Microsoft Kills 3-App Limit For Windows 7 Starter Edition
Chabil Ha' writes "Heard the rumors that the much-maligned Windows 7 Starter Edition would be able to run more than three concurrent applications? Today, the Windows team made it official: 'Based on the feedback we've received from partners and customers asking us to enable a richer small notebook PC experience with Windows 7 Starter, we've decided to enable Windows 7 Starter customers the ability to run as many applications simultaneously as they would like, instead of being constricted to the 3 application limit that the previous Starter editions included. We believe these changes will make Windows 7 Starter an even more attractive option for customers who want a small notebook PC for very basic tasks, like browsing the web, checking email and personal productivity.' Small consolation, of course, if you want to watch a DVD natively, but I'm sure this won't stop the Slashdot crowd from enabling it."
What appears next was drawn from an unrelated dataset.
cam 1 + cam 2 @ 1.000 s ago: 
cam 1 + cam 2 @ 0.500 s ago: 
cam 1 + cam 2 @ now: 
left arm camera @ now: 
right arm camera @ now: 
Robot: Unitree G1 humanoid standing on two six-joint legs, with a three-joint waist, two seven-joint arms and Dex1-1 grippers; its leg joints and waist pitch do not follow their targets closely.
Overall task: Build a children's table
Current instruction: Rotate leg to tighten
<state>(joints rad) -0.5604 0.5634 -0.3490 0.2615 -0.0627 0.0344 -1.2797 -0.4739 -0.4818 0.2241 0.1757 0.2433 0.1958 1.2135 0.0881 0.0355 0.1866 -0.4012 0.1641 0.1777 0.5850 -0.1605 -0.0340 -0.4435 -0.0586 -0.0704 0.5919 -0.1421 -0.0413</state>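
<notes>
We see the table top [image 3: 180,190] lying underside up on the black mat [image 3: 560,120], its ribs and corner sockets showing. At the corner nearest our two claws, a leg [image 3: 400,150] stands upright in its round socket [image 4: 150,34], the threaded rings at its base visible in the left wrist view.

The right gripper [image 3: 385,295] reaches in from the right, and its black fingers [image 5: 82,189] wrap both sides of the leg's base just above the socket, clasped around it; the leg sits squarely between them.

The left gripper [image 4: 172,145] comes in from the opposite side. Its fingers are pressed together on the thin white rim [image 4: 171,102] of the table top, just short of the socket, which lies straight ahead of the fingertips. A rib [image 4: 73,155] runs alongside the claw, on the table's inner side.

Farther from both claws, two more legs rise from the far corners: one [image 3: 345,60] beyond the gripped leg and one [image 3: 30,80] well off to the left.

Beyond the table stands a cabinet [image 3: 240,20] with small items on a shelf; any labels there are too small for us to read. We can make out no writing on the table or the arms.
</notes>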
At least someone realized that it was an epicly bad idea before the thing was released into the real world.
How about making window management not block when a modal dialog is open?
http://michaelsmith.id.au
Marketing has a very, very short memory. Not too long ago people where word-processing, spread-sheeting, data-basing, developing software and even Windows, heck, even using AutoCAD on a Pentium II. Or a 486 if you go farther back a bit more.
This seems more like they were marketing it as going to be limited and people were turned off by that but it kept the product in the public eye. Waited for a bit. Now they're marketing it as without the limit as to improve the perception of the product, leading to more people wanting it.
Sure it can.
I use ubuntu on both my laptop and desktop. Both work just fine with very little hassle.
Ever tried installing Windows on a machine and then spending the next few hours updating drivers and security patches, and then downloading all the stuff you need (firefox/OpenOffice/trillian/winamp/whatever) to actually get your stuff done? THAT is a hassle.
Installing Ubuntu consists of:
1) stick thumbdrive in netbook
2) boot netbook
3) click "install" and decide how big you want the partition to be
4) notice that while you're doing that it has found your wireless network
5) run pidgin and talk to people while waiting a few minutes for the install
6) tell friends you're going down for reboot and will be right back
7) boot working system with tons of useful software
Not too long ago people where word-processing, spread-sheeting, data-basing, developing software and even Windows, heck, even using AutoCAD on a Pentium II. Or a 486 if you go farther back a bit more.
Not too long ago, I remember having to wait 15-20 minutes to TeX up my research papers, only to find out that I missed a curly brace somewhere.
Not too long ago, my spreadsheet couldn't import data from a MySQL database halfway around the world through the internet.
Not too long ago, the database that I run on that other computer would need a refrigerator-sized mainframe.
Not too long ago, developing software meant that it was faster to manually read for syntax errors than to just compile and have the IDE flag the errors. On a project 1/20th the size, at least half of which was implementing things that are now in libraries. Actually, as I recall, I didn't have an IDE, just a dumb terminal. The debugger was crap to -- it pales in comparison to what I have today.
Never used CAD software, but I bet dollars to donuts that in the 12 years since the Pentium II, it's also come a damned long way. And that's the problem with these comparisons -- people may have been doing the same tasks but they were still doing much much less than we casually do today. In many ways, we the usefulness of the tasks themselves expands to fill the available power -- our programs and environments get better and better.
If 10 years ago you would have told me that I'd be running a miniature search engine on my computer, crawling and indexing my filesystems to save me the trouble of finding files, I'd say you were nuts. Today, I can't remember how I lived without Google Desktop: ctrl ctrl + filename and the results are there. To say that somehow this is comparable to my computer 10 years ago because they both perform the same basic function -- allowing access to saved files -- is disingenuous. They are the same in the way that a steak knife and a chainsaw are the same. That all goes for the modern web, AJAX and all, versus the web that I browsed back in the dark old days. Same for programming, same for just about everything I can think of.
Computers do more than they did. This is a GOOD THING. Stop convincing yourself that somehow what they do now is good enough for the future. I hope it's not, and I'm working to make sure that it's not by pursuing more ways that my computer can do more for me.